**Task instructions:** From the material below, reproduce exactly the stretch of lines that begins with the line holding "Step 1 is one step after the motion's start" and ends with the line holding "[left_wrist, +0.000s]", skipping the pictures.

**Dataset:**
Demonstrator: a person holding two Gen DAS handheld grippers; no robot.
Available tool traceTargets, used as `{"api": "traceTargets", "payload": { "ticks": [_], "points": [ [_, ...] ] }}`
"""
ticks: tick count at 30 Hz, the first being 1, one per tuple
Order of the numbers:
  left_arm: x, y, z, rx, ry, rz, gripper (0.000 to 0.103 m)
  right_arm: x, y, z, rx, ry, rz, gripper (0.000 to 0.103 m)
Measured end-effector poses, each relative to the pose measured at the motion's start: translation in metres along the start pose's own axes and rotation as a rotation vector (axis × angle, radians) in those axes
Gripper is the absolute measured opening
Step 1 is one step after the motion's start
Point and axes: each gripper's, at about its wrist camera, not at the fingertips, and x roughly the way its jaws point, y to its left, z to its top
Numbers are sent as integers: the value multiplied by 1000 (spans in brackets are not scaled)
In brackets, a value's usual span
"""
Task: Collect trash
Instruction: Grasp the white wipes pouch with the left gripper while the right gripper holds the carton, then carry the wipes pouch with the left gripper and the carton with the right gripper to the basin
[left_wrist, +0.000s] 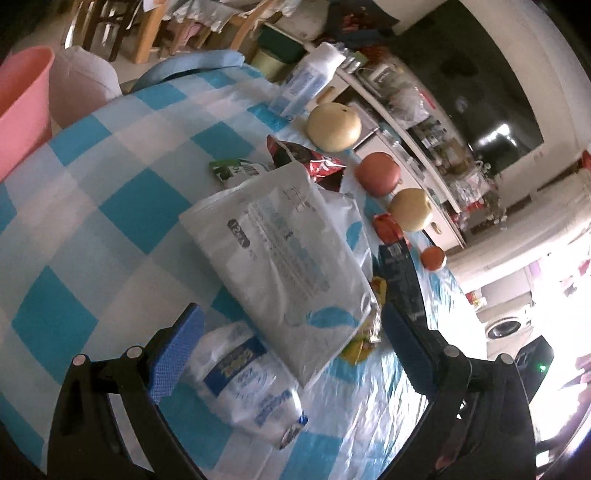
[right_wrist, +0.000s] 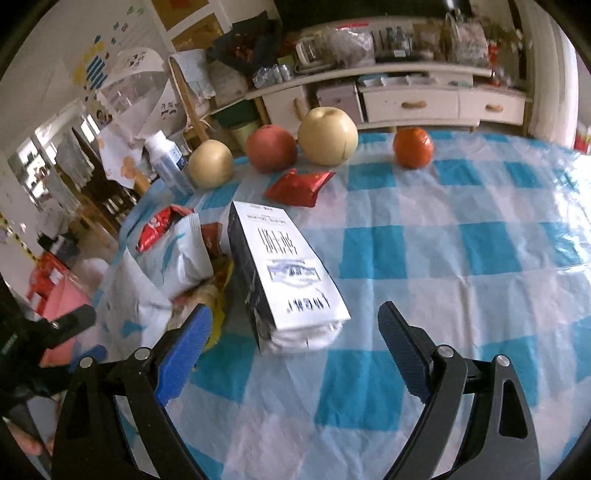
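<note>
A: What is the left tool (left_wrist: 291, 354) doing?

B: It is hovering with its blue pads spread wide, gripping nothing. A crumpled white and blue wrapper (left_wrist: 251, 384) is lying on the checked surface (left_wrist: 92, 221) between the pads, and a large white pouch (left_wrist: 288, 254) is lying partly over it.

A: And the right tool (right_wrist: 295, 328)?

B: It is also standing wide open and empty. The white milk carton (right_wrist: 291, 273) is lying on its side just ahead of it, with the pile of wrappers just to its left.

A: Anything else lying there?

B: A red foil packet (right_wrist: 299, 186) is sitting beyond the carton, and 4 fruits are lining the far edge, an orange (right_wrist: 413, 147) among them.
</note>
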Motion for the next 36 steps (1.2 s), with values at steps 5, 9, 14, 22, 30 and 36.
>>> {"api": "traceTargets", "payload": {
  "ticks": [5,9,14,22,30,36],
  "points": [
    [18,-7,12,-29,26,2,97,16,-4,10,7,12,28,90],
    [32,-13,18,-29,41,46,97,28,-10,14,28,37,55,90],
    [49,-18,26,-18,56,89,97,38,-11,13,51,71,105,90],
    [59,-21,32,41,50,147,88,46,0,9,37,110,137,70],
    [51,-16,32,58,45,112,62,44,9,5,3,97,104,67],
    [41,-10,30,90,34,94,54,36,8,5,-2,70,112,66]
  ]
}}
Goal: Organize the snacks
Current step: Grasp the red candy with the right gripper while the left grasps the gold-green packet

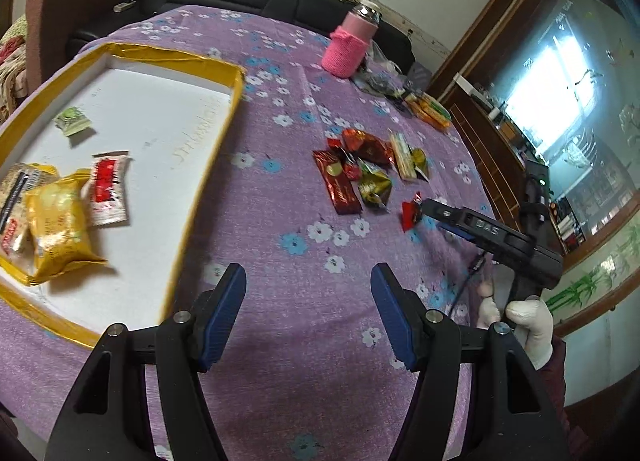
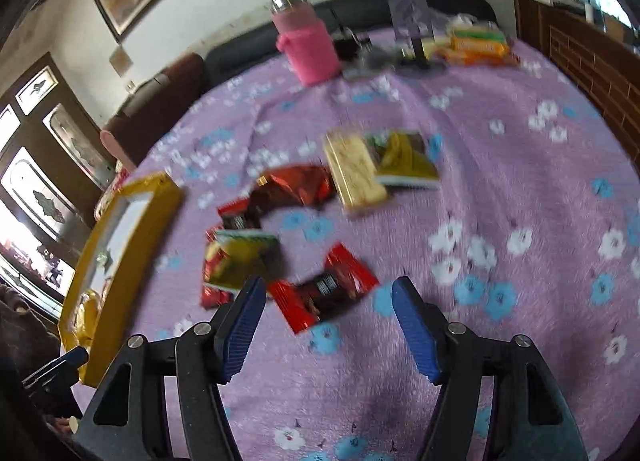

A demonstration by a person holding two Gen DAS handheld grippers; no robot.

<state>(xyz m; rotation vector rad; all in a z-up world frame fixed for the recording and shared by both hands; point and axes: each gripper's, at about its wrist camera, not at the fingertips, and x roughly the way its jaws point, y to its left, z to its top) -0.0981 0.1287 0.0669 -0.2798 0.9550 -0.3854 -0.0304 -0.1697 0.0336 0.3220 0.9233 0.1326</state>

**Your solution:**
Step 1 is one step after the motion's start
Point and axes: each gripper's, at about its wrist camera, not at the fingertips, and x roughly the way its jaws point, y to its left, z to its top
Numbers are sent as integers: the value multiplied by 1000 (spans in brackets are not scaled)
In brackets, a value's usual span
"""
Task: Collect trash
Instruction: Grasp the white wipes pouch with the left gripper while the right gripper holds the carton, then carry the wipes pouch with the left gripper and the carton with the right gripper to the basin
[left_wrist, +0.000s] 

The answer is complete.